Sounds like the half inch loss is from a reduction in overall bodyfat. 

4000 cals a day is lot if you are trying to lose weight.


----------



## Murray (Jul 2, 2010)

Hopefully, just looking in the mirror the peak seems to have gone from it, which is the biggest worry to be honest.


----------



## Uriel (Oct 14, 2008)

So you are only hitting Bis every 11 days, you have lost 1/2" and the peak has atrophy'd?????

I may be being a bit thick here - maybe you are under training them and need to slot in another arm session....?


----------



## PHMG (Jun 15, 2010)

Uriel said:


> So you are only hitting Bis every 11 days, you have lost 1/2" and the peak has atrophy'd?????
> 
> I may be being a bit thick here - maybe you are under training them and need to slot in another arm session....?


id go with that. small muscle group, hit it a few times a week, QUICKLY! (no 5 exersizes with 30 sets every other day) Two exersizes (2 for bi, 2 for tri), 2 sets to failure.

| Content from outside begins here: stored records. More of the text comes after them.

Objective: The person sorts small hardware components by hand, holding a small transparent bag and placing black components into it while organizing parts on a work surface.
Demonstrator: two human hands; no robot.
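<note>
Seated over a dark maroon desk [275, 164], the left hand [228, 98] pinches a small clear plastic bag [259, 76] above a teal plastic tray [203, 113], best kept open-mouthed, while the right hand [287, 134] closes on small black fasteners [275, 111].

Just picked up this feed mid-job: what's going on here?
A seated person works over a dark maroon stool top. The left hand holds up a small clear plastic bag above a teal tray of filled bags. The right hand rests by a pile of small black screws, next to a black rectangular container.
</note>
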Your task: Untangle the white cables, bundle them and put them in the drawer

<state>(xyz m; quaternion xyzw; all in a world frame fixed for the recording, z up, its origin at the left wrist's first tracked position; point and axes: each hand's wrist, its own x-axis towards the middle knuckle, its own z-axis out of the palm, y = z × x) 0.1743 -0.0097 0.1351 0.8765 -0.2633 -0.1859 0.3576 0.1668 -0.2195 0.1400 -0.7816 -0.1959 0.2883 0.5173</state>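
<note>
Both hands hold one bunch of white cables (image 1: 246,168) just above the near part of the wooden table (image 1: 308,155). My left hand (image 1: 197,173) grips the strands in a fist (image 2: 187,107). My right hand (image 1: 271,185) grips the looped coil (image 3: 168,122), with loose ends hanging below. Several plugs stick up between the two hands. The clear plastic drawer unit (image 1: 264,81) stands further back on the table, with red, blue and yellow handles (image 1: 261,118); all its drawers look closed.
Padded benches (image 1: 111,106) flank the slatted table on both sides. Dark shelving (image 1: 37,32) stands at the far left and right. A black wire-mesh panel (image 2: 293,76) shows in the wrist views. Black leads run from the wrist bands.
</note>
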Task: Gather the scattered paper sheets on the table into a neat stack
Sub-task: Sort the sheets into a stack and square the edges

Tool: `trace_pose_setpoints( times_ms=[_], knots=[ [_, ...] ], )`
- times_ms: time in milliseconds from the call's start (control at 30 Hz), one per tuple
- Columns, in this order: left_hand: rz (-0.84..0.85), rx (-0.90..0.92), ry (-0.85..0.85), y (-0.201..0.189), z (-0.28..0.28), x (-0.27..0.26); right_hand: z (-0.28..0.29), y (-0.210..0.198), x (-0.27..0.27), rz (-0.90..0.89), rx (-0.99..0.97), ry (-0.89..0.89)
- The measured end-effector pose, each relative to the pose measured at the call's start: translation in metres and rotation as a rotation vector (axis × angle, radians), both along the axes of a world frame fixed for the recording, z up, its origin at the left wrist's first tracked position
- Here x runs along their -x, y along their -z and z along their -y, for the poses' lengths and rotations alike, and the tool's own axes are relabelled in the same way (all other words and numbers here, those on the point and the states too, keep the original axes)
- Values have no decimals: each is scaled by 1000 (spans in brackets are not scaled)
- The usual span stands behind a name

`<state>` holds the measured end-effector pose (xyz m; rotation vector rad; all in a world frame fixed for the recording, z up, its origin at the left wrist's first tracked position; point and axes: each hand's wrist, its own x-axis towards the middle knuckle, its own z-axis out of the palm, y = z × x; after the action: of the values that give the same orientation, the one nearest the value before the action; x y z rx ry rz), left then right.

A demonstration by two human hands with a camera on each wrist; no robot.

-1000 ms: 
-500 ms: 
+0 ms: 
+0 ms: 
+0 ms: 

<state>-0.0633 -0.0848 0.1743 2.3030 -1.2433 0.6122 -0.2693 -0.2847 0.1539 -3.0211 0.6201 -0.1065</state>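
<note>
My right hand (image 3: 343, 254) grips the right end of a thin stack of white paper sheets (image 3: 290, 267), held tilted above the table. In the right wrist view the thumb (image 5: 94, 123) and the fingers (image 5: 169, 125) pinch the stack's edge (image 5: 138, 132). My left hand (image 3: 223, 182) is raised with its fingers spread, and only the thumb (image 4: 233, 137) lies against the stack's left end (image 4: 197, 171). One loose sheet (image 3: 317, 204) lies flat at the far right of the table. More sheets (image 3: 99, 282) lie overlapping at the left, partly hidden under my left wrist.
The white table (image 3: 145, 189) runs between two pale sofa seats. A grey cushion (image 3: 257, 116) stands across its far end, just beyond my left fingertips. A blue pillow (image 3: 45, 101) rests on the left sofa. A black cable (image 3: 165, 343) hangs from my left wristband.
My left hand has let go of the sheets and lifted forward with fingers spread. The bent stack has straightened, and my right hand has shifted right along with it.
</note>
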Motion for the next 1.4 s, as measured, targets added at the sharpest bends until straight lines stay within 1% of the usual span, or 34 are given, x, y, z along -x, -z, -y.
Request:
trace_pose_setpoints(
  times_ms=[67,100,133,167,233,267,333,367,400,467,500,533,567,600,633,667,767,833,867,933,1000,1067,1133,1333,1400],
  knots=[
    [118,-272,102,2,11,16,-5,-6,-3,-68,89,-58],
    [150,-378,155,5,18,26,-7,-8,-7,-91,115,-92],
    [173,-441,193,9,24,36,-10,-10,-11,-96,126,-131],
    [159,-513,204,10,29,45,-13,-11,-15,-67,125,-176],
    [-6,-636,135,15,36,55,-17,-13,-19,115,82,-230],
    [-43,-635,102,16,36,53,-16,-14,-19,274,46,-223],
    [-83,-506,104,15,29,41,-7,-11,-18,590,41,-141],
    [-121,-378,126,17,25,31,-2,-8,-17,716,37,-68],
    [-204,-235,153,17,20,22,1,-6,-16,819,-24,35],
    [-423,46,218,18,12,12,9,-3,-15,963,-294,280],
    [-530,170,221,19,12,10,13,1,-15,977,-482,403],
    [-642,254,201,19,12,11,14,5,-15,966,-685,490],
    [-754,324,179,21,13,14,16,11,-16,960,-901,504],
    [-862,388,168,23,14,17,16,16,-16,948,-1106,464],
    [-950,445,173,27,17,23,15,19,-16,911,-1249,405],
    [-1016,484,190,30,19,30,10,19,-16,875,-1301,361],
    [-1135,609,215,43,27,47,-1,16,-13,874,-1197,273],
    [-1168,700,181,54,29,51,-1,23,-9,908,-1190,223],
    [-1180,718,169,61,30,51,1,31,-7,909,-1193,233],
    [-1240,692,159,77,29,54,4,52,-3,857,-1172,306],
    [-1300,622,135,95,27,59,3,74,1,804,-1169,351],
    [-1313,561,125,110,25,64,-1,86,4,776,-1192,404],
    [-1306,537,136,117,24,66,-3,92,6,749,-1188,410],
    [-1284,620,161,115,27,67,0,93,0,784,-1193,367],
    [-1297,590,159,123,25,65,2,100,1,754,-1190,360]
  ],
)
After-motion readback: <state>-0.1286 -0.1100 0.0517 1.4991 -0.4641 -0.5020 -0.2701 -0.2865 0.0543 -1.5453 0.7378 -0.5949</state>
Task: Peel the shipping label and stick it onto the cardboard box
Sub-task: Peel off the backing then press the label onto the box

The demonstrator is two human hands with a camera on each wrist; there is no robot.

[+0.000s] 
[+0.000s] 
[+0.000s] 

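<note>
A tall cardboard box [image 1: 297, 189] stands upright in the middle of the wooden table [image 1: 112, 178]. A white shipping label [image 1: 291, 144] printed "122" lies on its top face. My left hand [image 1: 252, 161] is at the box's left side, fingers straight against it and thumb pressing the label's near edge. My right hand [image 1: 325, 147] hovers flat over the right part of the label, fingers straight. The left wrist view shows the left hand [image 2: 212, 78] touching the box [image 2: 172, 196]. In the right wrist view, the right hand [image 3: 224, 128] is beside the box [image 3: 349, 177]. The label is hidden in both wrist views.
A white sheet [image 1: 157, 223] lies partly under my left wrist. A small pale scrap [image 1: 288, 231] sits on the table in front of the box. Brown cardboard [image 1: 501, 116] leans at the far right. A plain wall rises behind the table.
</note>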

An idea?


----------



## Fountain (Nov 25, 2009)

I've changed to a bodypart split recently too, (trying the fst-7 method) and i hit arms twice a week, so maybe more regular arm work like suggested could be worth it. Not got anything to lose by trying it if you currently feel you're losing size on them.


----------



## PHMG (Jun 15, 2010)

Fountain said:


> I've changed to a bodypart split recently too, (trying the fst-7 method) and i hit arms twice a week, so maybe more regular arm work like suggested could be worth it. Not got anything to lose by trying it if you currently feel you're losing size on them.


Dont think fst-7 is meant to be done twice a week mate.


----------



## Fountain (Nov 25, 2009)

http://www.simplyshredded.com/fst-7-fascia-stretch-training-7-workout-routine-nutrition-guide.html

this part of the article is relevant:

'How often can I train bodyparts this way?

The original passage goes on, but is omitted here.